| Data block |
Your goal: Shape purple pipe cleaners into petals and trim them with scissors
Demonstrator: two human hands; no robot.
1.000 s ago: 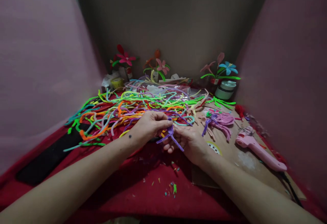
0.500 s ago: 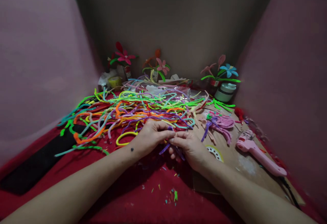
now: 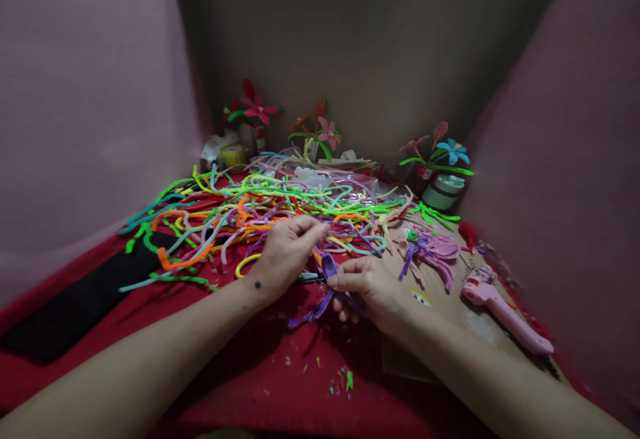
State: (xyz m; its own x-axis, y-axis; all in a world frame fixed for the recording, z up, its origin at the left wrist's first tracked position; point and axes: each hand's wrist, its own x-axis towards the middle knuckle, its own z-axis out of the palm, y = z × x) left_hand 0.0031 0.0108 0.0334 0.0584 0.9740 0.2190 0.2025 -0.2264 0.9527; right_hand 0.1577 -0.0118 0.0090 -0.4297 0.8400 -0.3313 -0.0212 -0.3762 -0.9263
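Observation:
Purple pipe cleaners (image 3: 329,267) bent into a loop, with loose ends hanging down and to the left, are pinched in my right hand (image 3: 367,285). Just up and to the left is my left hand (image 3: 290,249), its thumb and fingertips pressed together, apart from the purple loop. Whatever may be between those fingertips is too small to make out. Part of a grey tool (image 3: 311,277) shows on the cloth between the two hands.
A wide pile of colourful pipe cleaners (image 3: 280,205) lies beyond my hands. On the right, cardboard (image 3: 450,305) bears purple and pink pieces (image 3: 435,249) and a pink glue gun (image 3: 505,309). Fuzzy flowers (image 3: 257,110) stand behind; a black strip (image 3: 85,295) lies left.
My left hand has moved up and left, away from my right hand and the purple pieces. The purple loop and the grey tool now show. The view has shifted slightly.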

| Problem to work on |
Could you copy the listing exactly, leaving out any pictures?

| Your solution |
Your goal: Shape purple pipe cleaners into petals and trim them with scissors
Demonstrator: two human hands; no robot.
1.000 s ago: 
0.500 s ago: 
now: 
State: (xyz m; its own x-axis, y-axis; all in a world frame fixed for the recording, z up, its origin at the left wrist's first tracked position; point and axes: each hand's wrist, its own x-axis towards the middle knuckle, its own z-axis out of the palm, y = z × x) left_hand 0.0031 0.0108 0.0334 0.0584 0.9740 0.2190 0.2025 -0.2264 0.9527; right_hand 0.1577 -0.0118 0.0090 -0.4297 0.8400 -0.3313 -0.0212 -0.3762 -0.9263
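Observation:
Purple pipe cleaners (image 3: 329,267) bent into a loop, with loose ends hanging down and to the left, are pinched in my right hand (image 3: 367,285). Just up and to the left is my left hand (image 3: 290,249), its thumb and fingertips pressed together, apart from the purple loop. Whatever may be between those fingertips is too small to make out. Part of a grey tool (image 3: 311,277) shows on the cloth between the two hands.
A wide pile of colourful pipe cleaners (image 3: 280,205) lies beyond my hands. On the right, cardboard (image 3: 450,305) bears purple and pink pieces (image 3: 435,249) and a pink glue gun (image 3: 505,309). Fuzzy flowers (image 3: 257,110) stand behind; a black strip (image 3: 85,295) lies left.
My left hand has moved up and left, away from my right hand and the purple pieces. The purple loop and the grey tool now show. The view has shifted slightly.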

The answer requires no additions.